EXERCISE INSTRUCTIONS: Every line of the data that contains the string "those" must be copied.

DATA FOR THE TASK:

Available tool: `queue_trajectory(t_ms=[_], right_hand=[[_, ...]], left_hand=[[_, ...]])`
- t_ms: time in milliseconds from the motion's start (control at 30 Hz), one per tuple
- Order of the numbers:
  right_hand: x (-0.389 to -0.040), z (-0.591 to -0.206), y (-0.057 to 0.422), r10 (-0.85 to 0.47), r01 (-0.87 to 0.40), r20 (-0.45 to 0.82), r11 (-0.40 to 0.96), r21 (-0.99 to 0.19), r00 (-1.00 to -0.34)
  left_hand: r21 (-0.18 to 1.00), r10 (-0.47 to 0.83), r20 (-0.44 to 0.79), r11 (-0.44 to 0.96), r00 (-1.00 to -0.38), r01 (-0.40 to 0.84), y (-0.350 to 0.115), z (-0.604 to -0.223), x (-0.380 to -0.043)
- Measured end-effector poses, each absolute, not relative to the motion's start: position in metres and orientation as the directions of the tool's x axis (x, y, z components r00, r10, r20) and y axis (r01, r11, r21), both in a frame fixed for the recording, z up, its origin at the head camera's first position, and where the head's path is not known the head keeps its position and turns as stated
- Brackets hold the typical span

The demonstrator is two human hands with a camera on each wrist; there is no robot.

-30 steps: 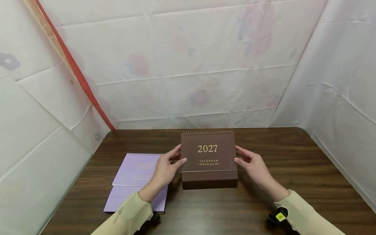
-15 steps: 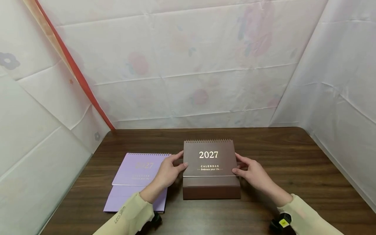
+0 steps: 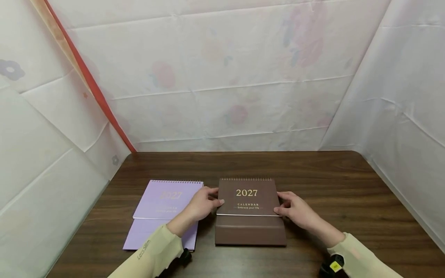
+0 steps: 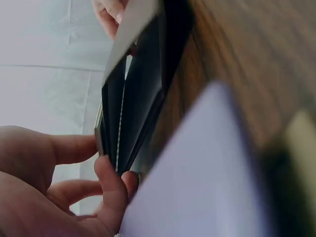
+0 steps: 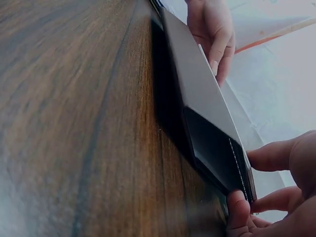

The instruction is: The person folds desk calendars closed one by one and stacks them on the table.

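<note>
A brown desk calendar (image 3: 247, 200) with gold "2027" lettering and a wire-bound top edge leans back in the middle of the table. My left hand (image 3: 204, 204) grips its left edge, thumb on the front cover. On the opposite edge my right hand (image 3: 296, 210) holds it the same way. Both wrist views look into the folded stand from the side: the black inner faces (image 4: 140, 84) form a narrow wedge, with fingers at the bound end. A lilac desk calendar (image 3: 146, 231) of the same design lies to the left, partly hidden beneath my left forearm.
The dark wood-grain table (image 3: 313, 173) carries both calendars. White patterned sheets (image 3: 222, 96) hang behind it and at both sides, with a red strip (image 3: 94, 87) at the back left corner. Small dark cameras (image 3: 332, 266) are strapped at the wrists.
The brown calendar's bound top edge has sunk and its front base has slid toward me, so it lies flatter. Both hands have moved down with it. The lilac calendar stays put.
</note>
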State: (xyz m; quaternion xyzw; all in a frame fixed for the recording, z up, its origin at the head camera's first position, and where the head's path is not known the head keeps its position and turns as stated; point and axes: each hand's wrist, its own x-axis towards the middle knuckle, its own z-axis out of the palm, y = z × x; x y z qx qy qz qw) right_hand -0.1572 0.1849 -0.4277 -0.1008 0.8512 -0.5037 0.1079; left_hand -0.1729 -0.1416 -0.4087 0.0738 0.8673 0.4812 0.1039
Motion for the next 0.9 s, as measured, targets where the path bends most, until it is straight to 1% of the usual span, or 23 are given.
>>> queue_trajectory(t_ms=[200, 333, 533, 667, 733, 800, 900], right_hand=[[-0.158, -0.427, 0.183, -0.262, -0.057, -0.085, 0.490, -0.870, -0.961], [-0.158, -0.430, 0.182, -0.256, -0.092, -0.051, 0.516, -0.851, -0.965], [-0.154, -0.432, 0.186, -0.237, -0.143, 0.004, 0.571, -0.808, -0.971], [-0.151, -0.432, 0.190, -0.258, -0.188, 0.035, 0.597, -0.780, -0.966], [-0.148, -0.432, 0.192, -0.287, -0.231, 0.059, 0.613, -0.756, -0.956], [-0.145, -0.432, 0.193, -0.318, -0.280, 0.088, 0.630, -0.725, -0.944], [-0.137, -0.430, 0.193, -0.377, -0.385, 0.153, 0.677, -0.627, -0.913]], left_hand=[[0.805, 0.251, -0.132, 0.592, -0.959, 0.045, -0.139, -0.408, -0.175], [0.778, 0.272, -0.130, 0.624, -0.953, 0.072, -0.138, -0.406, -0.177], [0.712, 0.335, -0.083, 0.679, -0.939, 0.179, -0.137, -0.406, -0.177], [0.655, 0.356, -0.052, 0.718, -0.933, 0.237, -0.136, -0.405, -0.172], [0.589, 0.365, -0.040, 0.760, -0.930, 0.273, -0.136, -0.403, -0.167], [0.493, 0.386, -0.025, 0.807, -0.922, 0.325, -0.135, -0.401, -0.162], [0.334, 0.433, 0.000, 0.850, -0.901, 0.408, -0.132, -0.398, -0.152]])
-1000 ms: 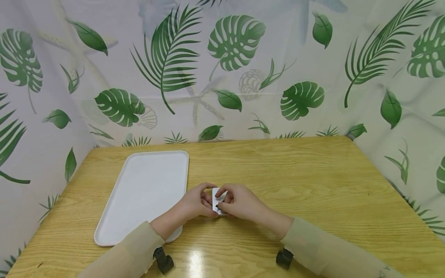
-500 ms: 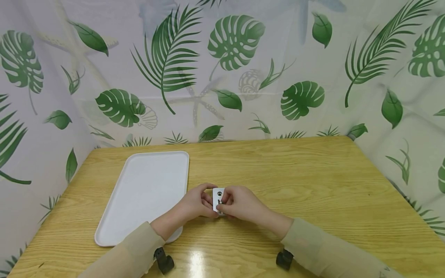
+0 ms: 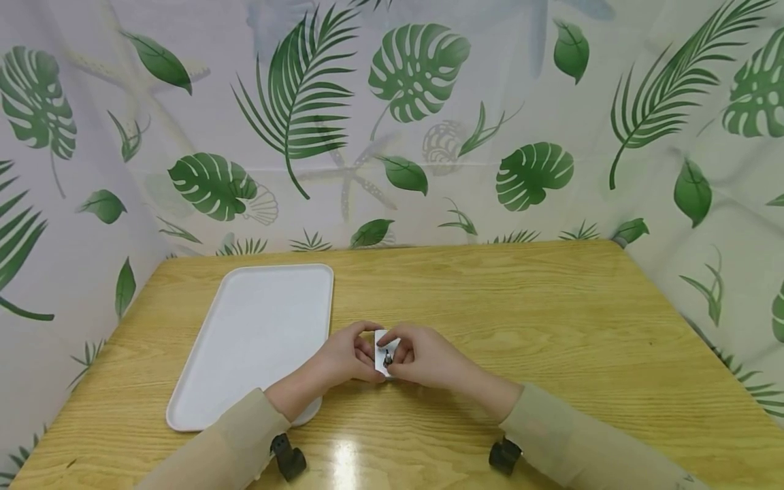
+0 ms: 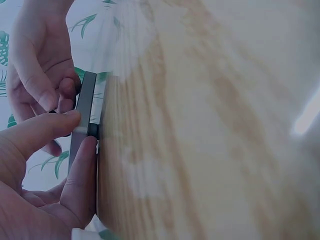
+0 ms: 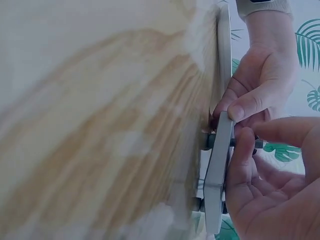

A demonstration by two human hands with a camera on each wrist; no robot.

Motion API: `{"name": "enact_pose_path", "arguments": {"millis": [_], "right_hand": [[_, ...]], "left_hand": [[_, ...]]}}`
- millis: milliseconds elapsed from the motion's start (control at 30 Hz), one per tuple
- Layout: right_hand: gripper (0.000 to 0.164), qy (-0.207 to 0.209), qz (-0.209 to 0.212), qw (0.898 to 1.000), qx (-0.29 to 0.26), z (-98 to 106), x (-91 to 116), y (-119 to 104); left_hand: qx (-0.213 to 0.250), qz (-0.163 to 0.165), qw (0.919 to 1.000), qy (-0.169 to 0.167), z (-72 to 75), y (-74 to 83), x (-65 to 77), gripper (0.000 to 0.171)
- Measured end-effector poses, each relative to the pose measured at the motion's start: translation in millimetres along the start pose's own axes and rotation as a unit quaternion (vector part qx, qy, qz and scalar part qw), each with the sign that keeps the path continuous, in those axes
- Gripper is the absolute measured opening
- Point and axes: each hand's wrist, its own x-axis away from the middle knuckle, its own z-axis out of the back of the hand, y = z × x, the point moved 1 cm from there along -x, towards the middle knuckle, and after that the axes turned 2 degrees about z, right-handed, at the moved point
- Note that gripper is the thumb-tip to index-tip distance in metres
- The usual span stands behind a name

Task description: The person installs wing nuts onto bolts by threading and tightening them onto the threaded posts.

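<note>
My left hand (image 3: 341,357) grips the left side of a small flat white rectangular plate (image 3: 379,355), thumb on the near edge and fingers on the far edge. From the side, in the right wrist view, the plate (image 5: 216,175) is held just above the wood on dark round bolt heads. A threaded bolt (image 5: 258,144) sticks up through it. My right hand (image 3: 431,357) bends over the plate, thumb and fingertips pinching around this bolt. Its index finger reaches across the plate's upper part. The fingers hide much of the plate's right side.
A white rectangular tray (image 3: 257,327) lies on the wooden table (image 3: 520,306), left of the hands and partly under the left forearm. Leaf-printed cloth (image 3: 343,136) hangs along the back and sides. Dark wrist cameras (image 3: 288,459) sit below both sleeves.
The right fingertips drew together half a second ago, baring a round hole in the plate's upper part; now the index finger is stretched over it again. The left hand and plate stay put.
</note>
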Motion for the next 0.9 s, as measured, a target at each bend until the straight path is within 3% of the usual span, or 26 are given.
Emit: {"name": "enact_pose_path", "arguments": {"millis": [233, 600, 900], "right_hand": [[0.011, 0.015, -0.019, 1.0, -0.01, -4.7, -2.2, 1.0], [0.02, 0.045, -0.067, 0.995, 0.05, -5.5, -3.4, -3.1], [0.021, 0.044, -0.014, 0.997, 0.055, -2.6, -2.5, -1.8]], "left_hand": [[0.005, 0.003, 1.0, 0.006, 0.2, 1.5, 1.3, 0.085], [-0.002, -0.006, 1.0, 0.004, 0.2, 2.8, 1.9, 0.085], [0.003, -0.002, 1.0, -0.004, 0.8, 2.3, 1.9, 0.086]]}}
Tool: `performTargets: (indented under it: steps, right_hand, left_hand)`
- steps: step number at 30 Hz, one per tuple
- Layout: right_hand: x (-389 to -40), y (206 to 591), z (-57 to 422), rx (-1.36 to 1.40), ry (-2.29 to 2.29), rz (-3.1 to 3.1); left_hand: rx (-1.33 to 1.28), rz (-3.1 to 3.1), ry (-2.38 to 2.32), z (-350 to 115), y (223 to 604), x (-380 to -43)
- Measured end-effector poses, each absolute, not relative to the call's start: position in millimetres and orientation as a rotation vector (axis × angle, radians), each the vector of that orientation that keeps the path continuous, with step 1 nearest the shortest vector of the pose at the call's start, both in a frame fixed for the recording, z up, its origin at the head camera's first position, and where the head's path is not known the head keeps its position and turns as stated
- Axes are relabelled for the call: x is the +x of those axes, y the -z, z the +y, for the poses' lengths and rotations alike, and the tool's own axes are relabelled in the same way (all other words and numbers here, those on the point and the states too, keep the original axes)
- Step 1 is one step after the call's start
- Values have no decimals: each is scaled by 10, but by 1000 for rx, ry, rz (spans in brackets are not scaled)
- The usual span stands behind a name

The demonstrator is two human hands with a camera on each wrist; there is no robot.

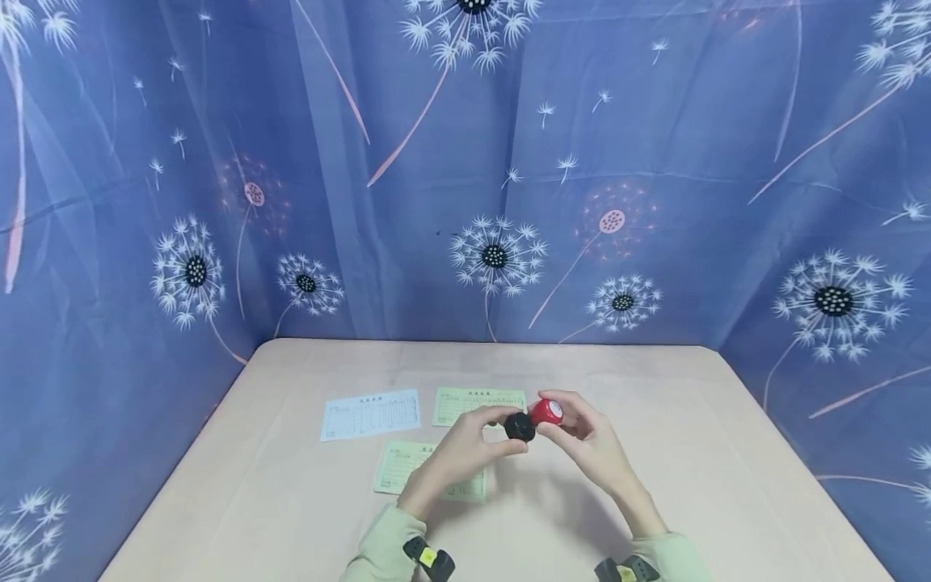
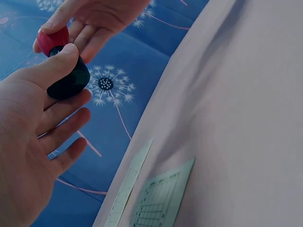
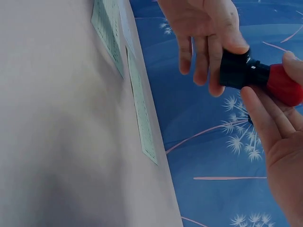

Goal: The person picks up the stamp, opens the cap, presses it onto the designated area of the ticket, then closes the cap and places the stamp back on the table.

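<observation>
Above the table, both hands hold a stamp with a red handle [image 1: 547,411] and a black base [image 1: 520,427]. My left hand [image 1: 465,443] pinches the black base between thumb and fingers. On the other side, my right hand [image 1: 595,453] grips the red handle. The right wrist view shows a narrow black neck [image 3: 260,73] joining the two parts. A round white label marks the handle's end in the head view. Whether the base is a separate cap, I cannot tell.
Three printed slips lie on the pale table [image 1: 240,485]: a light blue one [image 1: 371,415], a green one [image 1: 473,400] behind the hands, and another green one [image 1: 396,469] partly under the left forearm. A blue dandelion-print curtain [image 1: 407,267] surrounds the table's back and sides.
</observation>
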State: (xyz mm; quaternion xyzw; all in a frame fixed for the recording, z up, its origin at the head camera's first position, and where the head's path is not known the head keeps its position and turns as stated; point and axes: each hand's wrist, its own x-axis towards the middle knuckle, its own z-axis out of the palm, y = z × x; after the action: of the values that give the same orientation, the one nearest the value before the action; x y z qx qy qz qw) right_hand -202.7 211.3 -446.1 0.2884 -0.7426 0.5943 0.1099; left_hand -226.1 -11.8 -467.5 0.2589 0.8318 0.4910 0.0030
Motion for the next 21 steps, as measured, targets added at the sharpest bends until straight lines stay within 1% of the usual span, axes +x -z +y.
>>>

THE COMPLETED TASK:
- Measured end-effector poses, each relative to the pose measured at the motion's start: translation in millimetres along the start pose's own axes and rotation as a unit quaternion (vector part qx, qy, qz and scalar part qw), each with the sign that keeps the path continuous, in those axes
- Axes are relabelled for the call: x is the +x of those axes, y the -z, z the +y, for the poses' lengths and rotations alike, and the tool's own axes are relabelled in the same way (all other words and numbers here, those on the point and the states too, keep the original axes)

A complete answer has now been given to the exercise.